- **Prompt**: In which lines of the data does the string "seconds" appear? Copy every one.

::: Records shown

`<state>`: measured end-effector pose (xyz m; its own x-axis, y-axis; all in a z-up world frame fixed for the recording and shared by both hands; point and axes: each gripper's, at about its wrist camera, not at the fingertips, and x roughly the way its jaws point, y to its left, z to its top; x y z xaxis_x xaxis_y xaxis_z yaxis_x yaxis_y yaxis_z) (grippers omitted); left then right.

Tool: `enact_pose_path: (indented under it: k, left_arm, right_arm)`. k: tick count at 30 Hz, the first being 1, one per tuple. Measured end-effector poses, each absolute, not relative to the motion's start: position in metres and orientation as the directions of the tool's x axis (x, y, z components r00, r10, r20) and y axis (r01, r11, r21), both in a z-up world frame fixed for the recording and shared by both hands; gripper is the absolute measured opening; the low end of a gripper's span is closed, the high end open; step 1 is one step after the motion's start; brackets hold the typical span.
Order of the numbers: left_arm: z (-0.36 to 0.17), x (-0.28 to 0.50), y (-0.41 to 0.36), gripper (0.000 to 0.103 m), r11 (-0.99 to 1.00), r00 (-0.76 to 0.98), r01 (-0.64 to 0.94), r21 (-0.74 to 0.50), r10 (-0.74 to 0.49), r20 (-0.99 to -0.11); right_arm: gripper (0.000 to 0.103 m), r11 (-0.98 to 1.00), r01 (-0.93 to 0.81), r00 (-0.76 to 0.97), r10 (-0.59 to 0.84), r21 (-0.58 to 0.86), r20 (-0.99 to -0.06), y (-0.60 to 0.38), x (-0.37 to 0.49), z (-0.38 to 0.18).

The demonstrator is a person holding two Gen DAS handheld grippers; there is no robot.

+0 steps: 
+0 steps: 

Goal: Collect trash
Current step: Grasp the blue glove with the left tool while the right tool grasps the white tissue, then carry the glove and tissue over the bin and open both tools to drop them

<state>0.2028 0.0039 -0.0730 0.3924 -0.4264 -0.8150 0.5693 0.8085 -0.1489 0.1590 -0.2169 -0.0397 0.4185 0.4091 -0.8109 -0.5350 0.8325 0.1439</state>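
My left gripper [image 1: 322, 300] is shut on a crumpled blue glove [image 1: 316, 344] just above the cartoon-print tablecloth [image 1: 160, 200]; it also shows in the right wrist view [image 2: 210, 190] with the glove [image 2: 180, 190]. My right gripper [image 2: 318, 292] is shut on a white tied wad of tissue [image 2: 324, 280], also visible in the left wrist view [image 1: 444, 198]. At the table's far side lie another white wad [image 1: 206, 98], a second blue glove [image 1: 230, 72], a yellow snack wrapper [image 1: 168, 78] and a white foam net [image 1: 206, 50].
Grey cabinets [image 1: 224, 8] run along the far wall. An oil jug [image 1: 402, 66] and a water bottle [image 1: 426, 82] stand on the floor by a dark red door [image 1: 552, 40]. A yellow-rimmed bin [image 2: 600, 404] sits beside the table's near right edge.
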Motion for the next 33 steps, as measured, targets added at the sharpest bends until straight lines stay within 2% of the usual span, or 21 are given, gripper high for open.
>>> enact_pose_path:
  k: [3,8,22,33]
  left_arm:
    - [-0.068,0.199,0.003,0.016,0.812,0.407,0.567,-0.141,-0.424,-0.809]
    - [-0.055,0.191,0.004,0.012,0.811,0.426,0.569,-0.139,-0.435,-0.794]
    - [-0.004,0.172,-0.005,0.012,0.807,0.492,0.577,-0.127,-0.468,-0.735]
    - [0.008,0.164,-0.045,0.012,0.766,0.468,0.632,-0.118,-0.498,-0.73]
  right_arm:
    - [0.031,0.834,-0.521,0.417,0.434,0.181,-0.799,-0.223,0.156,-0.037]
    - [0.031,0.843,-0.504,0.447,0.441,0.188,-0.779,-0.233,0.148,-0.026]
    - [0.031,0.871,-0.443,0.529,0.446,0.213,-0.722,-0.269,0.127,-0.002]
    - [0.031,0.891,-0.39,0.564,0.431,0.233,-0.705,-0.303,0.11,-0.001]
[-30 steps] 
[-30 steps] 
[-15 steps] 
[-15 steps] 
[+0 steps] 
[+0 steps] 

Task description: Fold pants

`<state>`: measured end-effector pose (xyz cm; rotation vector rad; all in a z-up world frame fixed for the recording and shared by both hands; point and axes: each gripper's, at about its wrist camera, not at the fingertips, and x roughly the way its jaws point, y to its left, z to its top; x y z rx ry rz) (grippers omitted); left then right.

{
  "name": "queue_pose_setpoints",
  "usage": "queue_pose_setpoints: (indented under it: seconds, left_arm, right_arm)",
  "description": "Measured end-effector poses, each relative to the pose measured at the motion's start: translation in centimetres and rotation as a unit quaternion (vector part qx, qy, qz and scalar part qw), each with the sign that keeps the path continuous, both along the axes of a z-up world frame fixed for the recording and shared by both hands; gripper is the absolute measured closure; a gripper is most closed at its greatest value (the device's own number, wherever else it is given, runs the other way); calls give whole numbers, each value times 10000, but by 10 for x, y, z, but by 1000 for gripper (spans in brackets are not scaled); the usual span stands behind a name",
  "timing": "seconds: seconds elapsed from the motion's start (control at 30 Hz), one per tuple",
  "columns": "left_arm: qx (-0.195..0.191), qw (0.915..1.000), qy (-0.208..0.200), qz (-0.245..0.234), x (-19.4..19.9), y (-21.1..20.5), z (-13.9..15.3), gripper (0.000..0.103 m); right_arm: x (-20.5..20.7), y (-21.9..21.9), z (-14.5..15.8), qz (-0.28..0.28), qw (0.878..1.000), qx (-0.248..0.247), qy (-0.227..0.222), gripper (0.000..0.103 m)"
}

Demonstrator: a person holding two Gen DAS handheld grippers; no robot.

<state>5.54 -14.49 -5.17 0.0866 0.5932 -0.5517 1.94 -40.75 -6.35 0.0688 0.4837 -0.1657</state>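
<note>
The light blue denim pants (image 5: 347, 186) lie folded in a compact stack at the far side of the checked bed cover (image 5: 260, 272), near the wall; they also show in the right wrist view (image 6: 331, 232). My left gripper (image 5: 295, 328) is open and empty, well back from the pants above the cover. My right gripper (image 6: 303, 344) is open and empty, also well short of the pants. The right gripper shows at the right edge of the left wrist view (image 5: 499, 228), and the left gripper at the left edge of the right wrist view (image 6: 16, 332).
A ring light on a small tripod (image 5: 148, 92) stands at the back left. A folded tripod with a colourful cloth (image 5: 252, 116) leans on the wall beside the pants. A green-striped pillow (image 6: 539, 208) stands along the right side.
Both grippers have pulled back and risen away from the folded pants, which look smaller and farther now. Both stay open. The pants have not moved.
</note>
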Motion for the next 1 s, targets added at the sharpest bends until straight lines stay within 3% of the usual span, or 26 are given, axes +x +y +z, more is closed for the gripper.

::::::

- **Expected answer**:
  "usage": "queue_pose_setpoints: (indented under it: seconds, left_arm, right_arm)",
  "timing": "seconds: seconds elapsed from the motion's start (control at 30 Hz), one per tuple",

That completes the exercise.